Word for word, restate the lines from the top of the records below through the line with "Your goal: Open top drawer", both included, with no pictures in the result.

[Entries taken from a collection]
**********

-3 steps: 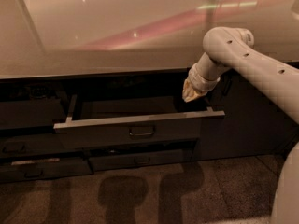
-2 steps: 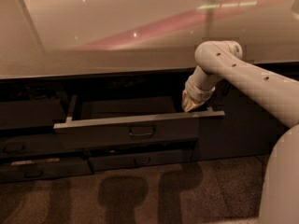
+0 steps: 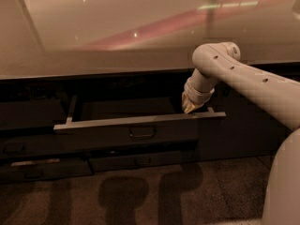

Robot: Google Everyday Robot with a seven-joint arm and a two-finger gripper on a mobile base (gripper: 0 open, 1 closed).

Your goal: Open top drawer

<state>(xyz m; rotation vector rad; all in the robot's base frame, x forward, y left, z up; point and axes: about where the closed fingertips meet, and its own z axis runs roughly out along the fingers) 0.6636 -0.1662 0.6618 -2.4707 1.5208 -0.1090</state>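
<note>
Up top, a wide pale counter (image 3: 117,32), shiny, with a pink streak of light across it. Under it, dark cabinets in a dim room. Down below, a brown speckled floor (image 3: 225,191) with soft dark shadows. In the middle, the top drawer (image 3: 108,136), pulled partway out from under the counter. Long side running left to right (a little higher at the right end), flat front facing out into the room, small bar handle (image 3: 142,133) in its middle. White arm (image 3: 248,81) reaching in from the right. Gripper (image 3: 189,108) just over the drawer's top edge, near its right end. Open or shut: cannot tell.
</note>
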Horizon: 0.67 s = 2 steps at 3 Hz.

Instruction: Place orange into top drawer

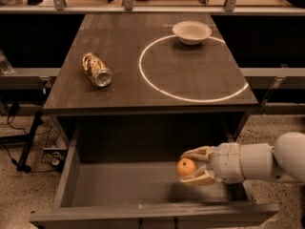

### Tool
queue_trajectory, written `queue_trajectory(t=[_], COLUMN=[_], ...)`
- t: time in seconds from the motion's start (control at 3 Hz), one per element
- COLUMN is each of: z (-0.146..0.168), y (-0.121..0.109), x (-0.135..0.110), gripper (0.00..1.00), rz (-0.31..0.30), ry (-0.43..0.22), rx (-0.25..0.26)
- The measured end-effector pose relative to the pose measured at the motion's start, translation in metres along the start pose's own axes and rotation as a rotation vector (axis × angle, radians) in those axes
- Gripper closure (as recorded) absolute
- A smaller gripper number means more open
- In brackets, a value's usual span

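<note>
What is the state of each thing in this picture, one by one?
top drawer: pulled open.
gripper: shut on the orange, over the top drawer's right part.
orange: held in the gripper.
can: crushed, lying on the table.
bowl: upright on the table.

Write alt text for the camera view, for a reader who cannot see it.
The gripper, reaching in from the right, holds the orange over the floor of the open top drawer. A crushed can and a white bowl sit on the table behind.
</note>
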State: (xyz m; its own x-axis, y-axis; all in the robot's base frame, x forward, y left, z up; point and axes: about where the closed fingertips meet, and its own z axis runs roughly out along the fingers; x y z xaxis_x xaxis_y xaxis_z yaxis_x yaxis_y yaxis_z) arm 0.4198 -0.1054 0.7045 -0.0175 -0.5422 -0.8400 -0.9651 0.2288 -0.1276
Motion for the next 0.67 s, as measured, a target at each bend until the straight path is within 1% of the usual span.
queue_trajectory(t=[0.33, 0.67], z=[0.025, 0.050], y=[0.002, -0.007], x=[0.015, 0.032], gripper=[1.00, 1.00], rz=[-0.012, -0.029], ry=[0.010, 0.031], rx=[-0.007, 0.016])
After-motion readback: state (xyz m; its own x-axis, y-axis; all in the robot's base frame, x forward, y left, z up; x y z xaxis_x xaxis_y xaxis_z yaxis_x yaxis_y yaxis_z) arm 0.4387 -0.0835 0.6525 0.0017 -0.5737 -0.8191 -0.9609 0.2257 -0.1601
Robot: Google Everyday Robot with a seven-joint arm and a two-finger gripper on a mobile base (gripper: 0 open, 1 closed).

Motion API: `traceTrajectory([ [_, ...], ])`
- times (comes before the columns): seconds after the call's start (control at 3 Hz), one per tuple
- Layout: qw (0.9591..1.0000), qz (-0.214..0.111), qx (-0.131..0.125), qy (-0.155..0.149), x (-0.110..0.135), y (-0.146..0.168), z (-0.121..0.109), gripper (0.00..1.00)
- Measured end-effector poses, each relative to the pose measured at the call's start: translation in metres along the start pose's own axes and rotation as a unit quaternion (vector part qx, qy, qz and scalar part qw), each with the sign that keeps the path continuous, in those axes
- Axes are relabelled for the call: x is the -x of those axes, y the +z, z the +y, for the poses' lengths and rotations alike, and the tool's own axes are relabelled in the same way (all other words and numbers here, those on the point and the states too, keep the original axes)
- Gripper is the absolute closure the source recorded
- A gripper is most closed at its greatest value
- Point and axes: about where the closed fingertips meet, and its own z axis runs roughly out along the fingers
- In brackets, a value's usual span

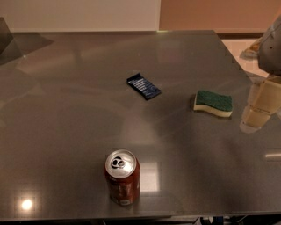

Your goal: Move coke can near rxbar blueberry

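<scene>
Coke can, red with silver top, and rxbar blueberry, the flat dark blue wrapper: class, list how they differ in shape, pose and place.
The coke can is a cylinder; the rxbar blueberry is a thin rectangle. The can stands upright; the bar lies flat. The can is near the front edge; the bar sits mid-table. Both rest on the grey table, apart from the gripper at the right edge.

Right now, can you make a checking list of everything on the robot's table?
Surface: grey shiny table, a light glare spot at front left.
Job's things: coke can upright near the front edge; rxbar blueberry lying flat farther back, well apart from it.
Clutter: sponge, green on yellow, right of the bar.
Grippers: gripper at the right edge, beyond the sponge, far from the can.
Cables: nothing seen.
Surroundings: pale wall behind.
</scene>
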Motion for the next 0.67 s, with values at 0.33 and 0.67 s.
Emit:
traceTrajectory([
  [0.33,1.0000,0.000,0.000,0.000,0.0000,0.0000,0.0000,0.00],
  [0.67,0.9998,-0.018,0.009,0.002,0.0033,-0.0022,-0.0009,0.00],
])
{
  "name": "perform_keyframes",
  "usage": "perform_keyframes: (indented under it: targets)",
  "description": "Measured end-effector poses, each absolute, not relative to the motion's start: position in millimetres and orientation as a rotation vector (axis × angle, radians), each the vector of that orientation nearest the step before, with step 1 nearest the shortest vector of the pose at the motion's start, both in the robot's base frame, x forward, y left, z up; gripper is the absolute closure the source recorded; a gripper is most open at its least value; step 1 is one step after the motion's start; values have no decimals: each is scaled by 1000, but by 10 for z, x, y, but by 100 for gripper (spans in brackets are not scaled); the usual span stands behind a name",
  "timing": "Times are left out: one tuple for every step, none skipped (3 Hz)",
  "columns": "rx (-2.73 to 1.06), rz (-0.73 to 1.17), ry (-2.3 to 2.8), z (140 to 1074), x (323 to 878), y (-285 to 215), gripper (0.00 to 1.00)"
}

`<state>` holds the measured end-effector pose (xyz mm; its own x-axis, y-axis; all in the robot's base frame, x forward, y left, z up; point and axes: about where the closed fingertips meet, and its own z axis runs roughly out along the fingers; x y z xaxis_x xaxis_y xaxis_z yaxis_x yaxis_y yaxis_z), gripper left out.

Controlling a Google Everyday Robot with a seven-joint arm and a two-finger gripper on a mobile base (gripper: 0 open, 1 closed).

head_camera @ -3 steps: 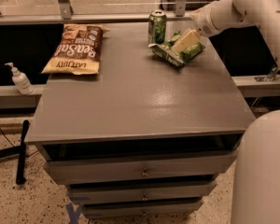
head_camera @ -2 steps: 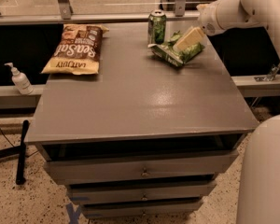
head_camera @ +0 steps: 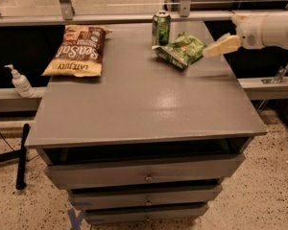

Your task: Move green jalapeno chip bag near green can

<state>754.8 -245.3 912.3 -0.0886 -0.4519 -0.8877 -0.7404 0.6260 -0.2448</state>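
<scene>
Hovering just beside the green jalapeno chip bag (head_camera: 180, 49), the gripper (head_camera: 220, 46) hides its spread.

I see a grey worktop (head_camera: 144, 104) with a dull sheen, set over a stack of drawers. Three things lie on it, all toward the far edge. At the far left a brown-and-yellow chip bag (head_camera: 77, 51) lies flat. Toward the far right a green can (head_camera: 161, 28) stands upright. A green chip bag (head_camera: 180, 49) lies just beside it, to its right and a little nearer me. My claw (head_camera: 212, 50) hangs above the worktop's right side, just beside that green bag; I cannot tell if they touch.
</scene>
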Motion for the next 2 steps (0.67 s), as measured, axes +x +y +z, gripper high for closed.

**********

* _Answer area_
-3 steps: 
-2 steps: 
+0 steps: 

Robot: Google Everyday Robot with a seven-joint arm and a two-finger gripper on a mobile base (gripper: 0 open, 1 closed).

Your goal: Open top drawer

The work on the exercise is done.